In a PSA (Primary, Secondary and Arbiter) structure you have to disable the Read Concern Majority option if you don’t want to lose availability if a node other than the arbiter is stopped (is in the official documentation). The problem is that having it disabled does not work pbm backup (ReadConcernMajorityNotEnabled. Majority read concern is not enabled). Is there any way to disable it to check the read concern or any other solution?
I am facing the same concern as said by ruben. If ReadConcernMajority is enabled, then mongo cluster will stop working if any of data bearing node goes down.

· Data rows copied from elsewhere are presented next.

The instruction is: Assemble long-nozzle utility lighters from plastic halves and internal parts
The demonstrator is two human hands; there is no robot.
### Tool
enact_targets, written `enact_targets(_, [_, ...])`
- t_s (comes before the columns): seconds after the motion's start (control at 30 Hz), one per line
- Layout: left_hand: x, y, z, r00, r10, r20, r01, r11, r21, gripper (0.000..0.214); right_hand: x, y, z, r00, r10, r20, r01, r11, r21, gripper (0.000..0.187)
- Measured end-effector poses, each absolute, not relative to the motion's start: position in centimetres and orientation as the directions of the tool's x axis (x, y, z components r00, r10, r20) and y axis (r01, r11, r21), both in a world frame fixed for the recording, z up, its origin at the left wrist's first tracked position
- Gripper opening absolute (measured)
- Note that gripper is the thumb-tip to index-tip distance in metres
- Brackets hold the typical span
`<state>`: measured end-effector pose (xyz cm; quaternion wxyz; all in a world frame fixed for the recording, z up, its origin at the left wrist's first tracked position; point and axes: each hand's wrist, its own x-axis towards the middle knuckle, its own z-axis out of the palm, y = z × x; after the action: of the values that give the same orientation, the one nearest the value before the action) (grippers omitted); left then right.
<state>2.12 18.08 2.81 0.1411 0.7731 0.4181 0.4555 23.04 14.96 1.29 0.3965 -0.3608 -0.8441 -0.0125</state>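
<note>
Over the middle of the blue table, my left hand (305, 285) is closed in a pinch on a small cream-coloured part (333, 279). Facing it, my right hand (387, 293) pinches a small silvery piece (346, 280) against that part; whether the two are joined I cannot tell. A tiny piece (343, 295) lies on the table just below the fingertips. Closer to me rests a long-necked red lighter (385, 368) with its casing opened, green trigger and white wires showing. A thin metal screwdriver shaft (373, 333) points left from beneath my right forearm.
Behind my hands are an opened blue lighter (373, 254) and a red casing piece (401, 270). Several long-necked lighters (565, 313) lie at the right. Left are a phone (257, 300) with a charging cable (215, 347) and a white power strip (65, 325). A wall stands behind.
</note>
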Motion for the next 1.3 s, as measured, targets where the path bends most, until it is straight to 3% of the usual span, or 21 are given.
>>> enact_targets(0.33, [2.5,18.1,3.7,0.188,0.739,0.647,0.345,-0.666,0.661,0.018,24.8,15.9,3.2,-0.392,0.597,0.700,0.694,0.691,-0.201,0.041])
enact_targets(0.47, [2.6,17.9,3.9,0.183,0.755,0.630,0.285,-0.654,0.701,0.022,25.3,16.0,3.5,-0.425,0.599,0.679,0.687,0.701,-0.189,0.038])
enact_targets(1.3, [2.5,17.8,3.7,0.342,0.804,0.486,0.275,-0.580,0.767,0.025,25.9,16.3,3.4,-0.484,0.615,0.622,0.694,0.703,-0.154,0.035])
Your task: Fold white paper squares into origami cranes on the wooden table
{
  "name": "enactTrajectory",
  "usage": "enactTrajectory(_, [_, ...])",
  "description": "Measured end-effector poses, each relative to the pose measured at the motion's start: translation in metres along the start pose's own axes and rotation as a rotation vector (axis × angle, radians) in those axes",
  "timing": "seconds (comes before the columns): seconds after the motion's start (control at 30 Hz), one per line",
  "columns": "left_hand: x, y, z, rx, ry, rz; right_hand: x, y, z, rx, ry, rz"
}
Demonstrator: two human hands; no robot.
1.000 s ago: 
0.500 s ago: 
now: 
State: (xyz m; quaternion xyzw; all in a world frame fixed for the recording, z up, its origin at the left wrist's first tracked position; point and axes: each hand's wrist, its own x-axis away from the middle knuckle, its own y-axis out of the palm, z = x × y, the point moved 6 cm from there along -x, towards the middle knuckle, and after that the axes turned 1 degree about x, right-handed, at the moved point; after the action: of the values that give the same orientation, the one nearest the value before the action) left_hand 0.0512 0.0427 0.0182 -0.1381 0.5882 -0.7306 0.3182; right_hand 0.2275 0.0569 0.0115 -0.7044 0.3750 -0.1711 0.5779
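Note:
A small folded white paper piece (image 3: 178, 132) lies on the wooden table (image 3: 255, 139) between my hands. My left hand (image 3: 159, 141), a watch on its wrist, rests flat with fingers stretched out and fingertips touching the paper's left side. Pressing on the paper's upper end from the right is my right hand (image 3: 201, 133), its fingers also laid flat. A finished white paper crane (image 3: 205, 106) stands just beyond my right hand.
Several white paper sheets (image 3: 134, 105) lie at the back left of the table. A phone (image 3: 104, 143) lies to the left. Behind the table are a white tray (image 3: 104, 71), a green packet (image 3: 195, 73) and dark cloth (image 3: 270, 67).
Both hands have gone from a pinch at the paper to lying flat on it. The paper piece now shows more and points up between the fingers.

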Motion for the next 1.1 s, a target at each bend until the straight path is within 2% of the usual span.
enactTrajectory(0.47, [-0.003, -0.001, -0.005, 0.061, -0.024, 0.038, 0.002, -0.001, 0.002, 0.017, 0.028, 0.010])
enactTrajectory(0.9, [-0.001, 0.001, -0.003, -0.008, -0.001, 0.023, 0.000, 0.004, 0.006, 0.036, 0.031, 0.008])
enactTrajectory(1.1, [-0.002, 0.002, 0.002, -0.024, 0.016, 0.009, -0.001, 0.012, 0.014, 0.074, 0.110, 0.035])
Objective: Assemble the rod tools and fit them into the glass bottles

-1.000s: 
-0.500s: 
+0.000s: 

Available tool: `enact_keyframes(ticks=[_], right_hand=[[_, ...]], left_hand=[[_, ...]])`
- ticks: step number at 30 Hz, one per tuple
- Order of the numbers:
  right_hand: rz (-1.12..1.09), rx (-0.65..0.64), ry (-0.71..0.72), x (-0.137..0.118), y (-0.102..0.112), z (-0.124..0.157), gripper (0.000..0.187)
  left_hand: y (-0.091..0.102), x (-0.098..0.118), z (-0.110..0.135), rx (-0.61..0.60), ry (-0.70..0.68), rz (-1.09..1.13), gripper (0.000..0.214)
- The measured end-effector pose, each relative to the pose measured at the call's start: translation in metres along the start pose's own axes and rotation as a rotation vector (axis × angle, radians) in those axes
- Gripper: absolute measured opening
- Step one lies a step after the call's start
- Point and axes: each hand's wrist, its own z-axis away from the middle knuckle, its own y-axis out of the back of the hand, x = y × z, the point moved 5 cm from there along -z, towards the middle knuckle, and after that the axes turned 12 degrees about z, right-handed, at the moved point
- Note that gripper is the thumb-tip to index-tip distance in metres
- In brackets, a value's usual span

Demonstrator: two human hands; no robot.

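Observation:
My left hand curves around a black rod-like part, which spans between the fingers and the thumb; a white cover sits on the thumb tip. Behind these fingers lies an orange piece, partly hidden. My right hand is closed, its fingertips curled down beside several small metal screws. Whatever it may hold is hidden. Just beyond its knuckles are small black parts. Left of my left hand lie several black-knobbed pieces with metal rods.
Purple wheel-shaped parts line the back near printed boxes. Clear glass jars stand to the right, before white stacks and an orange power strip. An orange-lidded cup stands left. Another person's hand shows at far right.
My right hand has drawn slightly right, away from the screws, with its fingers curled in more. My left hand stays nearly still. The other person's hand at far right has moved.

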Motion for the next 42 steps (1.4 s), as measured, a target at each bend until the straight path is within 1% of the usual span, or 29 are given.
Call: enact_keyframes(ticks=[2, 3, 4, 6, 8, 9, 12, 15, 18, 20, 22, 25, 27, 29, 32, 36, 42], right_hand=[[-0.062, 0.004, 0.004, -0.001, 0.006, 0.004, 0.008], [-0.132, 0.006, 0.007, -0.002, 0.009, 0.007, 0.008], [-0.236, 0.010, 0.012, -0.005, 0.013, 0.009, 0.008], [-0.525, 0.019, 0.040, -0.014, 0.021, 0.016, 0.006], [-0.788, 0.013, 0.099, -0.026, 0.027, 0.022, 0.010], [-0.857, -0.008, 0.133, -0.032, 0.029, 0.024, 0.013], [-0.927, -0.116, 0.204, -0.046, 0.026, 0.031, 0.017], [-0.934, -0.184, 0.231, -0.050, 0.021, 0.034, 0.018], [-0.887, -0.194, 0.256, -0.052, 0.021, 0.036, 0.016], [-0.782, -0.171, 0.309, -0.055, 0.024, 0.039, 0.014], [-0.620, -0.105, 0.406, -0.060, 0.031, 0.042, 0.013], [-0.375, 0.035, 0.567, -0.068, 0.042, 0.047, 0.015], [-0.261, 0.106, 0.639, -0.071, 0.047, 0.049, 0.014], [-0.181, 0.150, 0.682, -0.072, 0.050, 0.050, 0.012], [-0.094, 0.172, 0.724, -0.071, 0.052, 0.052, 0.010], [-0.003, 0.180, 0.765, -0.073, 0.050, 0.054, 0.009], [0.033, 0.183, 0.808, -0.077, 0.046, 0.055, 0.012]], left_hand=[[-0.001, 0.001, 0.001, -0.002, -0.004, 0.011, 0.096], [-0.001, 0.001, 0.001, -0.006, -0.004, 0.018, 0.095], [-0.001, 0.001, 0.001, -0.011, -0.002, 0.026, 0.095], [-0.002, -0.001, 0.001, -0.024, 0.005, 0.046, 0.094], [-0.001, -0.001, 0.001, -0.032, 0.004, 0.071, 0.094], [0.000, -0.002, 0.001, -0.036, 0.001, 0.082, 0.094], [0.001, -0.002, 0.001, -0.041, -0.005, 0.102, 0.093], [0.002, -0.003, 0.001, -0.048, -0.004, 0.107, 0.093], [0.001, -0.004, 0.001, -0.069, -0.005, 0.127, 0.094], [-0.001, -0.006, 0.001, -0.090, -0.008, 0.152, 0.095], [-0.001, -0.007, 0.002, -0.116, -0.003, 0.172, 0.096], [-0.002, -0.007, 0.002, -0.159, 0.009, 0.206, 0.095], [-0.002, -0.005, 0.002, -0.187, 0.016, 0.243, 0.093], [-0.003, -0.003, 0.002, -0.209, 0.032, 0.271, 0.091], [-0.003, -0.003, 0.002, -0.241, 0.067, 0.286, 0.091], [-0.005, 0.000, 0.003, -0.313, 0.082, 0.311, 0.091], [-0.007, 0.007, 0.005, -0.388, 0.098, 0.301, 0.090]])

Is there a way to trigger backup from primary when ReadConcernMajority is not enabled using percona.
I haven’t found a solution yet
Hi Ruben (and Rinki).
I believe the direct cause of the error you reported is that connections from pbm-agents and PBM CLI to read the PBM control collections explicitly set the “majority” readConcern option.
pbm.go: connection to the PBM control collections:
func connect(ctx context.Context, uri, appName string) (*mongo.Client, error) {
client, err := mongo.NewClient(
options.Client().ApplyURI(uri).
SetAppName(appName).
SetReadPreference(readpref.Primary()).
SetReadConcern(readconcern.Majority()).
SetWriteConcern(writeconcern.New(writeconcern.WMajority())),
)
...
https://github.com/percona/percona-backup-mongodb/blob/7d5fefc0368d9289b8a0cd880434b7cadba9852e/pbm/pbm.go#L187-L194
N.b. this is not all connections. Connections from the pbm-agent to the local mongod node, e.g. when copying data for a backup or inserting data during a restore, don’t set readConcern. Instead they use the “direct” option which implies that readPreference and readConcern will be ignored. (The “n.curi” value here the URI provided by PBM_MONGODB_URI env var or the --mongodb-uri commandline argument.)
node.go::
func (n *Node) Connect() error {
conn, err := mongo.NewClient(options.Client().ApplyURI(n.curi).SetAppName("pbm-agent-exec").SetDirect(true))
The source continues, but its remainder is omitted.